La información generada el miércoles pasado por la Ssa respecto a los antigripales con PPA causó confusión en los estados, pues las autoridades "aún no tienen órdenes de decomisar los fármacos", y en otros casos "no hay suficientes inspectores para verificar que no se sigan vendiendo".

En Querétaro el presidente de los farmacéuticos, Manuel Feregrino Araiza, estimó que las pérdidas económicas para el sector superarán los 4.5 millones de pesos. Señaló que algunos medicamentos se podrán devolver al proveedor, pero a un costo menor. Consideró además que será difícil retirar del mercado estos productos, "porque un 80 por ciento de la población está acostumbrada a autorrecetarse".

El director de Regulación Sanitaria de la Secretaría de Salud en Monterrey, Sergio Maltos Uro, informó que ya empezaron a sacarse del mercado los antigripales señalados como riesgosos para la salud, aunque "nuestra dependencia no tiene suficientes inspectores para verificar que estos productos no se sigan expendiendo al público".

Por su parte, el presidente de la Asociación de Farmacéuticos de la entidad, Julio Neyra, dijo que pedirán a los distribuidores y laboratoristas que les restituyan su dinero o les cambien los medicamentos.

En Tamaulipas, Héctor López González, titular de la Dirección de Salud, dijo que aún no hay orden de decomisar los medicamentos, pero que en los municipios de la frontera norte se establecerá una supervisión especial por la influencia de fármacos del extranjero que se venden en algunos locales del lado mexicano.

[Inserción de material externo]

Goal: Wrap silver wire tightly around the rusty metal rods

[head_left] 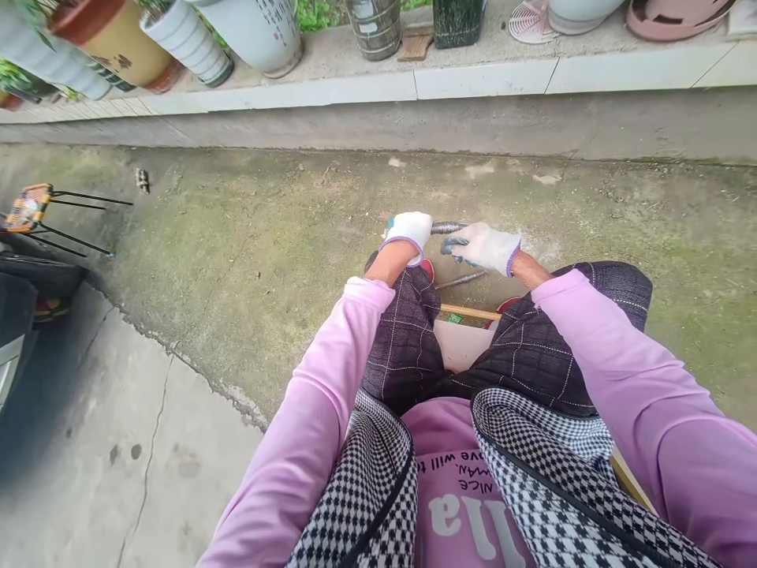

En Coahuila, las autoridades de salud no habían recibido hasta ayer una notificación oficial de la Ssa para dejar de comercializar alrededor de 50 antigripales, informó Luis del Moral, funcionario estatal de Salud.

Al participar en un programa de radio, comentó que extraoficialmente se ha empezado a solicitar a las farmacias que no vendan más esos productos, pero están a la espera de un comunicado que detalle acciones a seguir. (Corresponsales: Alejando González, David Carrizales, Martín Sánchez, Verónica González y Fernando López-Pérez).